Assigned task | Copy each line below that contains "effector".
··· Data provided ···
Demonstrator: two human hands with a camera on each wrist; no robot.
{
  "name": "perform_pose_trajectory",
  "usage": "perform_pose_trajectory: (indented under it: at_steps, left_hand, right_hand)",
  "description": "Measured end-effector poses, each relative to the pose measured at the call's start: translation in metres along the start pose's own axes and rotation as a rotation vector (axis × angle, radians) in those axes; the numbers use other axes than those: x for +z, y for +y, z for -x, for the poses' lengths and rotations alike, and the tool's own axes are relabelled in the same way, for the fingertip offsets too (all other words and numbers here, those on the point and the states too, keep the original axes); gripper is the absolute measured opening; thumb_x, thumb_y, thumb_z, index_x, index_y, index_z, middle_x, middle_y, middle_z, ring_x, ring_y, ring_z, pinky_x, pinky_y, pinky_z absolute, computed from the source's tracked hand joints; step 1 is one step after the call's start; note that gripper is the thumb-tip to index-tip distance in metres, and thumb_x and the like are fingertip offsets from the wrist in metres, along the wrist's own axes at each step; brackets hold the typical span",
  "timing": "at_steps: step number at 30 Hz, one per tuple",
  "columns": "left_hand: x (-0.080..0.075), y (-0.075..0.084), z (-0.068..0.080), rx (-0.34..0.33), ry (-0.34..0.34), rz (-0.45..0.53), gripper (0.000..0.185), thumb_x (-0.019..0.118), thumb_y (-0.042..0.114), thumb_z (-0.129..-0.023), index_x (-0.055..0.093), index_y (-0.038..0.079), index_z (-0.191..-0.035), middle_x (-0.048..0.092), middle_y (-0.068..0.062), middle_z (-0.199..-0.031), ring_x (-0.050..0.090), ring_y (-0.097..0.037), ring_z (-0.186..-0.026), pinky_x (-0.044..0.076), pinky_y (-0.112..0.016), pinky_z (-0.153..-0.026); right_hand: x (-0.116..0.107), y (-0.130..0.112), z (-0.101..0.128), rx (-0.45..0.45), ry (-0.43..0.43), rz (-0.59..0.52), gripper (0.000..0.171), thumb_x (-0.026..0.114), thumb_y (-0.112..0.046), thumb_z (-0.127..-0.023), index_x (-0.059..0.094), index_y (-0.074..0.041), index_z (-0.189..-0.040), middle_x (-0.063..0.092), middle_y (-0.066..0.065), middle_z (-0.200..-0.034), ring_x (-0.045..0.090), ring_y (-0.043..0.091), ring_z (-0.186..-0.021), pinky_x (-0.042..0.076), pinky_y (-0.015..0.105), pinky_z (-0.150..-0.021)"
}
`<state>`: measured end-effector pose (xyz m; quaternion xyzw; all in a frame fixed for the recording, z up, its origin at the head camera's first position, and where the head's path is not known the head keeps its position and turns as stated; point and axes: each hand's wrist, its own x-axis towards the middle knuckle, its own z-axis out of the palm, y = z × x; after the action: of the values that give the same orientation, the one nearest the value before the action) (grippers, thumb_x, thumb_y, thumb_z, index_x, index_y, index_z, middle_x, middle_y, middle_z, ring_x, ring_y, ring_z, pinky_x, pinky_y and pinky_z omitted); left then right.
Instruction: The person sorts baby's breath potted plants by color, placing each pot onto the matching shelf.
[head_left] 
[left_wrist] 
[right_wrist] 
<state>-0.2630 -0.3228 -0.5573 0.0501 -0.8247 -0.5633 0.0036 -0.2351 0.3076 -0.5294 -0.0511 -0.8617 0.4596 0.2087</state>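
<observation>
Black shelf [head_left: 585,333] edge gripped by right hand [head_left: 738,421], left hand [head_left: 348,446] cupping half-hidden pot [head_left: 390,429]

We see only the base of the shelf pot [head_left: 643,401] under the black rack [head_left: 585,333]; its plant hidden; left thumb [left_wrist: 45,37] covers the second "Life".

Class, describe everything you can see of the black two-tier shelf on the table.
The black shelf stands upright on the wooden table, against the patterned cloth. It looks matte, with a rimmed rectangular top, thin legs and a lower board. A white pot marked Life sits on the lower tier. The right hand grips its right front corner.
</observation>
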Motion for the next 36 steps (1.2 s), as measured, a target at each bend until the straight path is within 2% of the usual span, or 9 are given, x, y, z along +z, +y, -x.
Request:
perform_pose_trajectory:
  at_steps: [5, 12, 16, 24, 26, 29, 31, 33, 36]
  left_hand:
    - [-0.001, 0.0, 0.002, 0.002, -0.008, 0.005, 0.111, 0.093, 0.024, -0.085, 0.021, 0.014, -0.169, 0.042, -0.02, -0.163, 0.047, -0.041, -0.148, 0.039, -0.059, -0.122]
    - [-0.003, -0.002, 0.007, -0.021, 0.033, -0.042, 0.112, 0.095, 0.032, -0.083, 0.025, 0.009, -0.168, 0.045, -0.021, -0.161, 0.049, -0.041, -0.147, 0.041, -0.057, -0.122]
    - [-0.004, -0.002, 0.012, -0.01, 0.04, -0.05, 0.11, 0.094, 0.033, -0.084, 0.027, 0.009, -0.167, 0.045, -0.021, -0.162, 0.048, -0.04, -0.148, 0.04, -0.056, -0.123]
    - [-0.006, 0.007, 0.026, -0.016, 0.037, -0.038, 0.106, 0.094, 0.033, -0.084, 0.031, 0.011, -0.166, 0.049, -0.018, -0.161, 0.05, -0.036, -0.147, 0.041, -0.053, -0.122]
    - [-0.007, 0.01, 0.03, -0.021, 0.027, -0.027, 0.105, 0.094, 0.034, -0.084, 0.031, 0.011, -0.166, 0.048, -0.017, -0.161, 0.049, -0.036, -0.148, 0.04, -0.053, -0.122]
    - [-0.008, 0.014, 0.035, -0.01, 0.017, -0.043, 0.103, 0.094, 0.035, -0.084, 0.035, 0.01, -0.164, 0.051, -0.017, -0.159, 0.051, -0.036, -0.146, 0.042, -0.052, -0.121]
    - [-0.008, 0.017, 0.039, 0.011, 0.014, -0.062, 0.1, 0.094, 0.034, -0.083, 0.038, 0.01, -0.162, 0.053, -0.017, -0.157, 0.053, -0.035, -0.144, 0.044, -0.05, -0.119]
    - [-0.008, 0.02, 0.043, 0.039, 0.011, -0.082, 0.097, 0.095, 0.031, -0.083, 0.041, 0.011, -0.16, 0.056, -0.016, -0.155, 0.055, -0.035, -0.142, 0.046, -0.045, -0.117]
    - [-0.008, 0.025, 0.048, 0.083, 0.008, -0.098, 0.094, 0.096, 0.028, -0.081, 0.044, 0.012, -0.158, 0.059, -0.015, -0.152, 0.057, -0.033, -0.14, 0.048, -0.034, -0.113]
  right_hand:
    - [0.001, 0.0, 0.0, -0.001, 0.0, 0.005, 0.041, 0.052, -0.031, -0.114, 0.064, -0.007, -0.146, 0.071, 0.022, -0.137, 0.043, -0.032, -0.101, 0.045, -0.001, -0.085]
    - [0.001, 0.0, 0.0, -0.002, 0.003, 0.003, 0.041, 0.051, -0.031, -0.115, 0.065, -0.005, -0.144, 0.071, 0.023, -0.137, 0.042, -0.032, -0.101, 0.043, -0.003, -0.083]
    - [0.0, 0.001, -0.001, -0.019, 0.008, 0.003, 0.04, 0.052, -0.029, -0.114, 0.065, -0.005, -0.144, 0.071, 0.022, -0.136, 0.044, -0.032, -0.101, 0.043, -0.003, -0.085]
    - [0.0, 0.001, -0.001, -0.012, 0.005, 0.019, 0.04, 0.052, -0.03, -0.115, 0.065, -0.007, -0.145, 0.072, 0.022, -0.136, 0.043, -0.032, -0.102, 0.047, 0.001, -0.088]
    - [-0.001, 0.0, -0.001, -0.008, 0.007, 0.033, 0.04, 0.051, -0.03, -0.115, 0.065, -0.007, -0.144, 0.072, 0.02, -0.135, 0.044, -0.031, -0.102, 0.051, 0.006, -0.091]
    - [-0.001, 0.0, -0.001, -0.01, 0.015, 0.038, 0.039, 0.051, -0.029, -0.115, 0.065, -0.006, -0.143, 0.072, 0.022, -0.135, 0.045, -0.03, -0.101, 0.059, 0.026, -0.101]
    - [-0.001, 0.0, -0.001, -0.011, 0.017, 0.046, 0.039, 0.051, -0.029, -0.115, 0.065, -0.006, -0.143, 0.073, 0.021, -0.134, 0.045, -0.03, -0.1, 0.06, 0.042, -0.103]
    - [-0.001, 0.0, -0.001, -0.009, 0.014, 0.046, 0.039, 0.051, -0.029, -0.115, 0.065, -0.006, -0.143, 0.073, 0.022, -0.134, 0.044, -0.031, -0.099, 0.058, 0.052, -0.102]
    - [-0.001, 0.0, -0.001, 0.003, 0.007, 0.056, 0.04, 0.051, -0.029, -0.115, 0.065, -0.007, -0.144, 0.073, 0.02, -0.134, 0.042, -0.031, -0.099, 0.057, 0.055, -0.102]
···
Exercise response |
  "description": "Measured end-effector poses, each relative to the pose measured at the call's start: translation in metres along the start pose's own axes and rotation as a rotation vector (axis × angle, radians) in those axes; the numbers use other axes than those: x for +z, y for +y, z for -x, for the poses' lengths and rotations alike, and the tool's own axes are relabelled in the same way, for the fingertip offsets too (all other words and numbers here, those on the point and the states too, keep the original axes); gripper is the absolute measured opening; thumb_x, thumb_y, thumb_z, index_x, index_y, index_z, middle_x, middle_y, middle_z, ring_x, ring_y, ring_z, pinky_x, pinky_y, pinky_z absolute, computed from the source's tracked hand joints; step 1 is one step after the call's start; note that gripper is the thumb-tip to index-tip distance in metres, and thumb_x and the like are fingertip offsets from the wrist in metres, along the wrist's own axes at each step; brackets hold the typical span",
`<state>`: measured end-effector pose (xyz m; quaternion xyzw; all in a frame fixed for the recording, z up, its origin at the head camera's first position, and where the head's path is not known the head keeps its position and turns as stated; point and axes: each hand's wrist, its own x-axis towards the middle knuckle, its own z-axis out of the palm, y = z × x; after the action: of the values that give the same orientation, the one nearest the value before the action) (grippers, thumb_x, thumb_y, thumb_z, index_x, index_y, index_z, middle_x, middle_y, middle_z, ring_x, ring_y, ring_z, pinky_x, pinky_y and pinky_z omitted); left then right.

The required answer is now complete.